Some suspect that the German authorities were motivated by a desire to shield a national tech champion from external criticism. “You have the impression the regulators said — hey, we have this model German company, . . . it’s a victim of attacks by foreign hedge funds, and the FT is their tool,” says Mr Toncar. “And that was a grave miscalculation.”

Asked by the FT if it was true that the government and BaFin deliberately sought to protect the payments processor, Mr Scholz said there was “no evidence” of that.

He also brushed off the claim that the government could have done more to uncover wrongdoing at Wirecard — implicitly pointing the finger instead at EY, the accounting firm that gave the disgraced tech group unqualified audits for more than a decade.

Mr Scholz drew parallels between the Wirecard debacle and the Enron scandal in the US. There was not only a “gigantic accounting fraud”, but in both cases, “auditors who checked the company every year failed to identify this manipulation”.

That is why, he said, he was pushing for reform of the accounting industry.
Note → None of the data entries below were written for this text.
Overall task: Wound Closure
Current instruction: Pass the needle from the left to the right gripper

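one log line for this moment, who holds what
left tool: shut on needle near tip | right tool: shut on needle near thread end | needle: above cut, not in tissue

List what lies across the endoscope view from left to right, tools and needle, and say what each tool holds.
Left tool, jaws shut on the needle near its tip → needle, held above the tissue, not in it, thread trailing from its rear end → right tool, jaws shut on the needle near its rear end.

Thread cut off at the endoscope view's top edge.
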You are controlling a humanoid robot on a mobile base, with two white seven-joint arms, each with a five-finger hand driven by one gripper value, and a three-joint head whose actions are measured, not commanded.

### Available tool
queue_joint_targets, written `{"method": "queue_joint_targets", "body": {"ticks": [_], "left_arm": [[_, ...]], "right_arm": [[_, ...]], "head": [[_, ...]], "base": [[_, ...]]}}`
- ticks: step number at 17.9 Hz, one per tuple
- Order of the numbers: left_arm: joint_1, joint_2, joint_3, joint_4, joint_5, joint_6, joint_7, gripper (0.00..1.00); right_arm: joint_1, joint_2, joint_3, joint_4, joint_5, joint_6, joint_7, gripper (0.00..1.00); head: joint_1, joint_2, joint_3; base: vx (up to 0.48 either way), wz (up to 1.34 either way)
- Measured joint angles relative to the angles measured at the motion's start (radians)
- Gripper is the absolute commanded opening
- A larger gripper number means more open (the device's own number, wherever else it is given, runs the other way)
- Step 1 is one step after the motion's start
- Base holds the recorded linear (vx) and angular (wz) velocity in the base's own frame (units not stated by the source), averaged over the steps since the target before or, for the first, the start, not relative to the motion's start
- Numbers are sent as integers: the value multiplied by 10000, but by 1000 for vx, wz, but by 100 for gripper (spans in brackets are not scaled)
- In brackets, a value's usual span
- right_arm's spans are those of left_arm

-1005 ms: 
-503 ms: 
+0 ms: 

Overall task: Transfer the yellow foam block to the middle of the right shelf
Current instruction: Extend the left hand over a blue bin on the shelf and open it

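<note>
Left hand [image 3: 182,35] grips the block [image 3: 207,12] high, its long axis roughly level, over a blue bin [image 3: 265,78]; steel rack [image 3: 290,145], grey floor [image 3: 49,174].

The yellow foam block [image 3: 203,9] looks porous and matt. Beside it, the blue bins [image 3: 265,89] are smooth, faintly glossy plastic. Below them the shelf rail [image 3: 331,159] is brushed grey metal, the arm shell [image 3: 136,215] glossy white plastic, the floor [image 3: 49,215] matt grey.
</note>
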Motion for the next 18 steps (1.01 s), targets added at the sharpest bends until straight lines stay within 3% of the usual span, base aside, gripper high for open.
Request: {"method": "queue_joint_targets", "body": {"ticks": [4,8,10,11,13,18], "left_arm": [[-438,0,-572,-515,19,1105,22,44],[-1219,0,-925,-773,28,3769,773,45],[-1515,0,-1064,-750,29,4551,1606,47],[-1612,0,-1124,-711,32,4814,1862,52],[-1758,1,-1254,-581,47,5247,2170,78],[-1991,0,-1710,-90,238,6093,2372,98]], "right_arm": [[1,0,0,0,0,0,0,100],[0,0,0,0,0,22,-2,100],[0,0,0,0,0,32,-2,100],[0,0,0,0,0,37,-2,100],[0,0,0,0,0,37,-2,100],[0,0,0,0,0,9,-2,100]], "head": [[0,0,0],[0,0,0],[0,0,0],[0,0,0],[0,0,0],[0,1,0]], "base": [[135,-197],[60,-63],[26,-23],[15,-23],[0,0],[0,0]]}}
One finance ministry proposal would force large companies to switch auditors more frequently, and for accountancy firms to better separate their audit units from their consultancy businesses.

BaFin, too, has tried hard to fend off criticism that it failed to act. Felix Hufeld, its president, has argued that German capital markets laws left the agency no alternative but to act as it did. The authority, he told the German parliament, lacked a legal mandate to supervise Wirecard as a whole and instead oversaw only Wirecard Bank, a small subsidiary of the group.

Meanwhile, he argued, under German law BaFin did not itself have the right to launch a special audit of Wirecard’s accounts. All it could do was to turn to a body called the Financial Reporting Enforcement Panel, a private sector organisation which monitors the accounting practices of listed companies on behalf of the government, and ask it to investigate Wirecard. This is what happened in mid-February 2019.

BaFin then hunkered down for a long wait. Under Germany’s so-called “two-tier procedure”, the regulator cannot initiate its own investigation into a company until it has received the results of a Frep probe. Yet Frep, which has only 15 employees and an annual budget of just €6m, is ill-equipped to conduct the kind of forensic investigations required to uncover fraud.

Felix Hufeld, president of BaFin, argues that Germany’s capital markets laws left the watchdog agency no alternative but to act as it did © Hayoung Jeon/EPA/Shutterstock

When Wirecard went bust, the Frep probe was still continuing. Only after the company’s insolvency did Frep formally conclude that its financial statements were inadequate, according to a person with first-hand knowledge of the situation.

The slowness of Frep’s work had far-reaching consequences. Over the summer of 2019, Wirecard was able to raise €1.4bn in new debt from external investors. While the cash was partly needed to fund the company’s cash-burning operative business, prosecutors also suspect that hundreds of millions were siphoned out of the group.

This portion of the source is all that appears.